FIA mais rígida e asa menos flexível: como McLaren perdeu ritmo após sobrar na Austrália
A McLaren apresentou uma queda acentuada de velocidade nas retas no GP da China, o que pode ter sido uma consequência direta da implementação de regras mais restritas sobre a flexibilidade da asa traseira
Depois de um fim de semana dominante na Austrália, onde só não conquistou uma dobradinha com tranquilidade graças às condições mistas do circuito, a McLaren enfim conseguiu marcar o primeiro 1-2 da temporada na China, mas o ritmo, estranhamente, não era mais o mesmo. Com a distância do terceiro colocado – George Russell – para o vencedor Oscar Piastri ficando na casa dos 11s, e em uma prova livre de maiores incidentes, algo parece ter acontecido com o MCL39 de uma semana para a outra.
E, de fato, aconteceu. Segundo o portal The Race, a McLaren foi uma das equipes afetadas pela maior restrição da Federação Internacional de Automobilismo (FIA) com a flexibilidade das asas traseiras. No ano passado, a equipe foi alvo de uma polêmica ao redor do ‘mini-DRS’ que era gerado por conta da distorção da asa em retas longas e trechos de alta velocidade.
Com a FIA de olho em possíveis brechas no regulamento técnico, as restrições ficaram maiores para o GP da China. No fim de semana em Xangai, a federação estabeleceu que a distância máxima permitida entre a placa do DRS e a base fixa da asa é de 0,75mm. Essa medida vai ser encurtada para 0,5mm já para a próxima rodada, no Japão.
Com a primeira modificação acontecendo entre os fins de semana da Austrália e da China, a FIA revelou que “quatro ou cinco” equipes precisaram modificar a asa traseira para se adequar às novas medidas. De acordo com o The Race, a McLaren estava nesse grupo.
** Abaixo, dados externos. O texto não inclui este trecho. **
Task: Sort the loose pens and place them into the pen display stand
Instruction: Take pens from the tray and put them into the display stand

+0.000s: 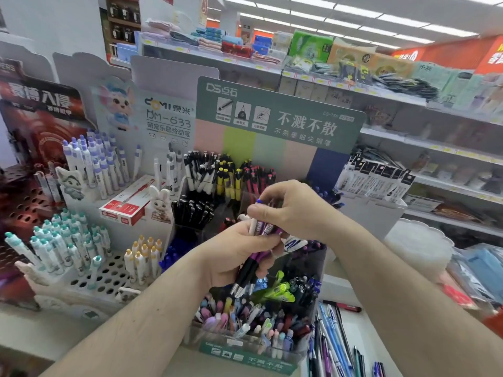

“Algumas equipes já estavam bem com os novos testes de conformidade na Austrália, mas acho que quatro ou cinco não estavam e tiveram de tomar algumas medidas, e testamos todas elas”, explicou o diretor de monopostos da FIA, Nikolas Tombazis.
“Vimos uma correlação bastante clara entre a deflexão medida pelo teste da FIA e o que vimos com as câmeras onboard. Então, as equipes que estavam exibindo uma grande quantidade desse fenômeno, que medimos na Austrália, não estariam em conformidade [na China]. Passaram nos testes da Austrália, mas não teriam passado neste teste se não tivessem tomado medidas novamente”, esclareceu Tombazis.
O diretor da FIA desconversou quando perguntado se a McLaren estava nesse grupo de equipes que precisaram modificar a asa traseira, mas fato é que a velocidade em linha reta em Xangai estava bem abaixo. Os dados, inclusive, colocam o MCL39 como um dos carros mais lentos em linha reta na rodada da China.
Enquanto a velocidade mais alta atingida pela equipe papaia foi de 332,7km/h, com Lando Norris, a Red Bull de Max Verstappen, por exemplo, chegou à marca de 339,6km/h. Obviamente, com a asa mais firme e com menos distorção, é de se esperar que o arrasto no carro aumente como consequência.

Apesar disso, a McLaren ainda nega que tenha feito mudanças para a corrida na China, mesmo reconhecendo que a FIA ficou de olho na asa traseira da equipe.
“Felizmente, fomos testados em Melbourne, e os números que a FIA escolheu para colocar na diretiva técnica são mais altos do que a deflexão que vimos”, comentou Neil Houldey, diretor-técnico de engenharia da equipe.
Já o chefe da McLaren, Andrea Stella, resumiu as dificuldades da equipe na China e destacou problemas de “comportamento dos pneus e equilíbrio do carro”.
“O carro ainda não é fácil de dirigir com pneus novos. No primeiro dia na China, encontramos alguns problemas com o comportamento dos pneus e o equilíbrio do carro. Tivemos de fazer mudanças e pedir aos pilotos que adaptassem sua abordagem”, detalhou.

Apesar de fugir do assunto da asa traseira, Stella lamentou ao finalizar assegurando que a McLaren “não foi dominante na China, nem na classificação nem na corrida”.
A Fórmula 1 retorna entre os dias 4 e 6 de abril em Suzuka, palco do GP do Japão, terceira etapa da temporada 2025.